Shanghai Center for Plant Stress Biology, CAS Center for Excellence in Molecular Plant Sciences, Chinese Academy of Sciences, Shanghai 200032, China.
University of the Chinese Academy of Sciences, Beijing 100049, China.
Cell Rep Methods. 2023 Jan 17;3(1):100389. doi: 10.1016/j.crmeth.2022.100389. eCollection 2023 Jan 23.

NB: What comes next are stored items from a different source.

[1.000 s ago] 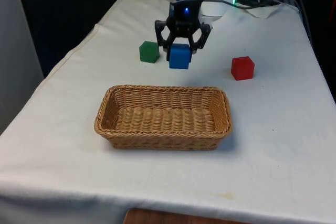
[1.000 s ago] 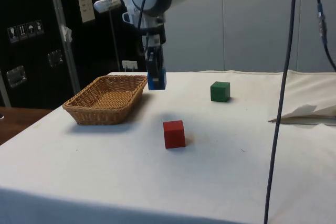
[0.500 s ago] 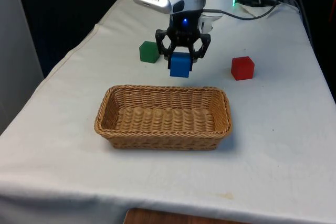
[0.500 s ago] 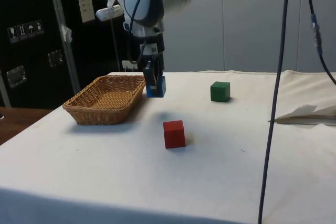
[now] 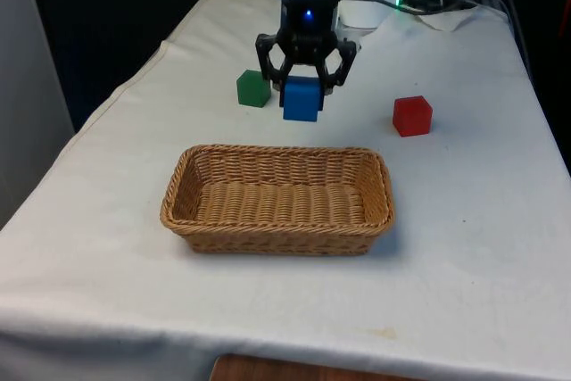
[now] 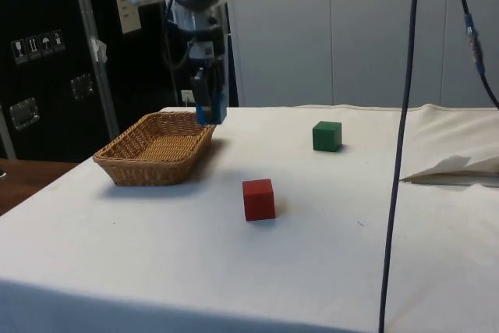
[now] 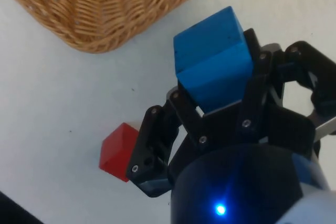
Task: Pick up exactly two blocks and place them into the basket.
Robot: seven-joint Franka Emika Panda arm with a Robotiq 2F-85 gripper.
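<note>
My gripper (image 5: 303, 86) is shut on a blue block (image 5: 302, 99), holding it in the air just beyond the far rim of the wicker basket (image 5: 278, 199). The side view puts the blue block (image 6: 211, 107) above the basket's (image 6: 160, 148) far end. Up close in the wrist view, the blue block (image 7: 212, 66) sits clamped between the black fingers (image 7: 257, 82), with a corner of the basket (image 7: 100, 9) beneath. A green block (image 5: 253, 88) rests on the cloth to the front view's left of the gripper. A red block (image 5: 412, 116) lies to the front view's right.
The white cloth covers the table (image 5: 464, 247). Cables and crumpled paper (image 5: 446, 6) lie at the far end near the robot base. A thin cable (image 6: 398, 161) hangs down in the side view.
The gripper has risen with the blue block and shifted towards the basket; in the side view it moved from beside the basket's far end to above it. The green and red blocks stayed put.
</note>
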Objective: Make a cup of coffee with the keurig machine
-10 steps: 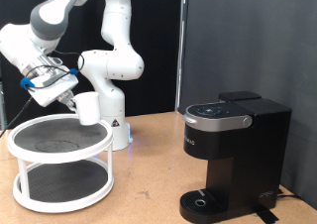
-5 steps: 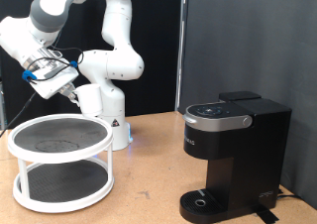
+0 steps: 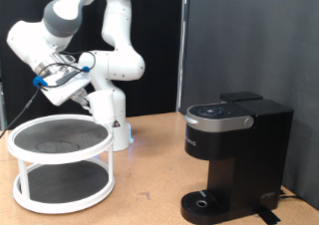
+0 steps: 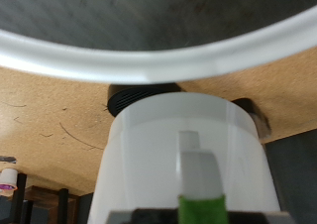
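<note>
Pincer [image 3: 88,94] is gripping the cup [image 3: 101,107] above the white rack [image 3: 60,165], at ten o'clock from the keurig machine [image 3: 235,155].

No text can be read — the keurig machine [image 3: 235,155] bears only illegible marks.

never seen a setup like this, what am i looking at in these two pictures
A white robot arm with a two-finger pincer works on a wooden table. The exterior view is taken from a camera off the arm. The wrist view comes from a camera on the hand, looking along the fingers. The pincer holds a white cup above a white two-tier round rack; up close the cup fills the wrist view. At the exterior view's right stands the black keurig machine, lid down.
</note>
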Controlling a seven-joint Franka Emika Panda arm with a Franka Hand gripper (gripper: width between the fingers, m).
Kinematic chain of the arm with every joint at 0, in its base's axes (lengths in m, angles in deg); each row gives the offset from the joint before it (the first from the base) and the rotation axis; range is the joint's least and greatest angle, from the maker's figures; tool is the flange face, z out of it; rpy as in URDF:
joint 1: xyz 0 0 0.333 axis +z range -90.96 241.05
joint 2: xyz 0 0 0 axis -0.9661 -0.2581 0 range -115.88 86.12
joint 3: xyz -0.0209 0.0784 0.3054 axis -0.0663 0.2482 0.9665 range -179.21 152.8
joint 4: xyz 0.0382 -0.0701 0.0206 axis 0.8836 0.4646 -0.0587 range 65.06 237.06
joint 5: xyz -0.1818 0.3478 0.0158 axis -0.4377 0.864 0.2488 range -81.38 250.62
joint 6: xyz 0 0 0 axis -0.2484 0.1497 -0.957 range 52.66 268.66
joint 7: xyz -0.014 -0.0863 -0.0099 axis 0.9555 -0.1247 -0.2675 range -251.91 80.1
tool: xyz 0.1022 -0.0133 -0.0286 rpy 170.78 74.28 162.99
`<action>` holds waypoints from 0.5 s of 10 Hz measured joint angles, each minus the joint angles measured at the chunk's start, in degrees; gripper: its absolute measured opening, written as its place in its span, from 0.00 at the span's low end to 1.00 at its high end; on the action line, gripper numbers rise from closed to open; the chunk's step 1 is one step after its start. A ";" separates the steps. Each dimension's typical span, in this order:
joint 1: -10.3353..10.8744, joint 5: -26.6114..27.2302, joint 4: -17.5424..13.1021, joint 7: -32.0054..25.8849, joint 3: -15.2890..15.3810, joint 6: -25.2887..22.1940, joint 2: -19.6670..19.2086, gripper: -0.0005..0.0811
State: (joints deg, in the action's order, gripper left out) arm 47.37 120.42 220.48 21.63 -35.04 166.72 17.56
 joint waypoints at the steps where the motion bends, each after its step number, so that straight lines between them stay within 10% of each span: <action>1: 1.14 2.05 0.00 0.79 1.46 1.67 -0.45 0.09; 5: 5.60 9.42 -0.42 2.86 6.52 7.58 -2.79 0.09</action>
State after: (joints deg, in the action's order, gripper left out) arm 52.97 129.83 220.06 24.49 -28.51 174.30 14.77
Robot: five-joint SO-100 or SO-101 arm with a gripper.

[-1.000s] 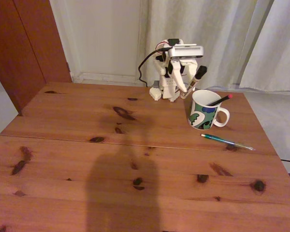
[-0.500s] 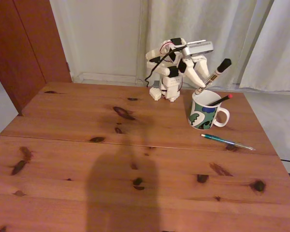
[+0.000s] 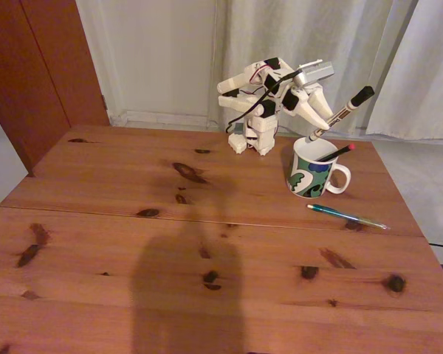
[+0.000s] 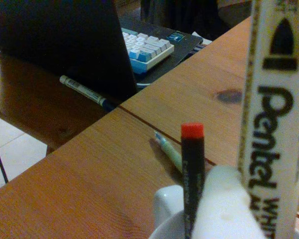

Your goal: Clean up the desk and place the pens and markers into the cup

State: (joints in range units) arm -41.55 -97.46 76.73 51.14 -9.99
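Note:
In the fixed view my gripper (image 3: 323,121) is shut on the white marker (image 3: 348,106). The marker slants with its black cap up to the right, and its lower end sits at the back rim of the cup (image 3: 308,171). A thin black pen with a red end (image 3: 337,153) leans inside the cup. The teal-green pen (image 3: 346,215) lies on the desk (image 3: 170,243) just in front of the cup. In the wrist view the marker (image 4: 271,129) stands close at the right. Left of it are the black pen (image 4: 192,169) and, on the wood behind, the teal pen (image 4: 168,151).
The arm's base (image 3: 255,136) stands at the desk's back edge before grey curtains. In the wrist view a second table holds a dark laptop (image 4: 65,40), a keyboard (image 4: 147,47) and another pen (image 4: 82,89). A shadow falls on the desk's front middle.
The gripper has risen and swung right with the marker. The marker now tilts further right, with its lower end over the cup's rim.

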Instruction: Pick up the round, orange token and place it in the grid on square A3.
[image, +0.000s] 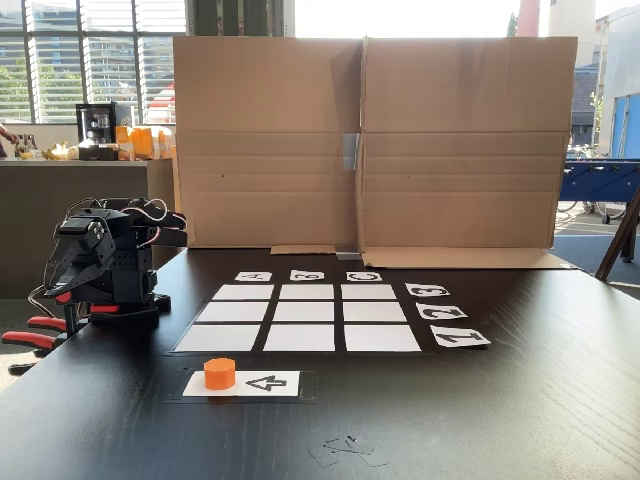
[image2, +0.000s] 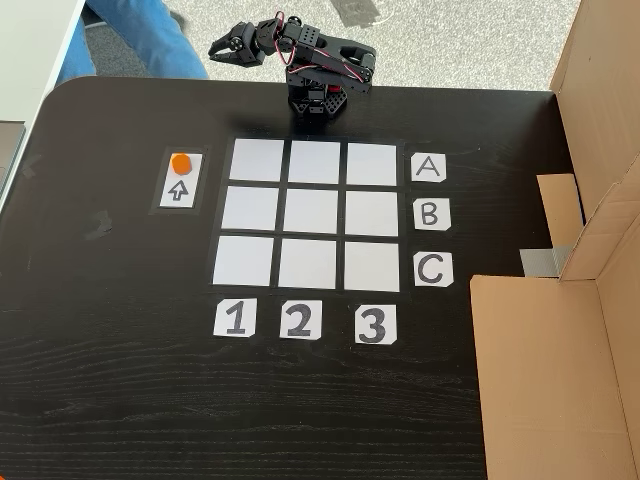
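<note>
- Nearest the table's front edge in a fixed view, a faint scuffed mark (image: 345, 448) shows on the black table (image: 520, 420).
- Just behind it lies a white card with a black arrow (image: 266, 382); the arrow points at the token (image: 219, 373), which stands on that card's left end. The token is bright orange and upright, apart from the arm.
- Seen from above in a fixed view, the token (image2: 180, 163) sits on the arrow card (image2: 180, 180), just beside the grid (image2: 312, 215) on the side away from the letter cards, toward the table edge where the arm stands.
- The grid (image: 300, 318) is nine blank white cells with black gaps.
- Cards reading 1 (image2: 235, 319), 2 (image2: 300, 319) and 3 (image2: 375, 324) line one side; cards A (image2: 428, 168), B (image2: 429, 213) and C (image2: 432, 269) line another. In the low fixed view these read upside down.
- Square A3 (image2: 371, 164), the corner cell by card A, is bare.
- The black arm is folded at the table edge, held by red-handled clamps (image: 35, 332) seen from the low camera.
- Its gripper (image2: 226, 47) hangs past the table edge, jaws parted and grasping nothing.
- Beyond, a cardboard wall (image: 370, 140) stands at the far edge; a blue-clad leg (image2: 135, 40) shows off the table in the high view.
</note>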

Gene targeting (GT) is a powerful tool for modifying endogenous genomic sequences of interest, such as sequence replacement and gene knockin. Although the efficiency of GT is extremely low in higher plants, engineered sequence-specific nucleases (SSNs)-mediated double-strand breaks (DSBs) can improve GT frequency. We recently reported a CRISPR-Cas9-mediated approach for heritable GT in , called the "sequential transformation" strategy. For efficient establishment of GT via the sequential transformation method, strong Cas9 activity and robust DSBs are required in the plant cells being infected with carrying sgRNA and donor DNA. Accordingly, we generated two independent parental lines with maize promoter-driven Cas9 and established sequential transformation-mediated GT in the Japonica rice cultivar Nipponbare. We achieved precise knockin into the endogenous and loci. We believe that our GT technology could be widely utilized in rice research and breeding applications.
基因打靶(GT)是一种强大的工具,可用于修饰感兴趣的内源性基因组序列,例如序列替换和基因敲入。尽管 GT 在高等植物中的效率极低,但工程序列特异性核酸酶(SSNs)介导的双链断裂(DSBs)可以提高 GT 频率。我们最近报道了一种在 中进行可遗传 GT 的 CRISPR-Cas9 介导的方法,称为“顺序转化”策略。为了通过顺序转化方法有效地建立 GT,携带 sgRNA 和供体 DNA 的被感染的植物细胞需要具有强的 Cas9 活性和稳健的 DSBs。因此,我们生成了两个具有独立亲本系的玉米 启动子驱动的 Cas9,并在粳稻品种 Nipponbare 中建立了顺序转化介导的 GT。我们实现了内源 和 基因座的精确敲入。我们相信我们的 GT 技术可以在水稻研究和育种应用中得到广泛应用。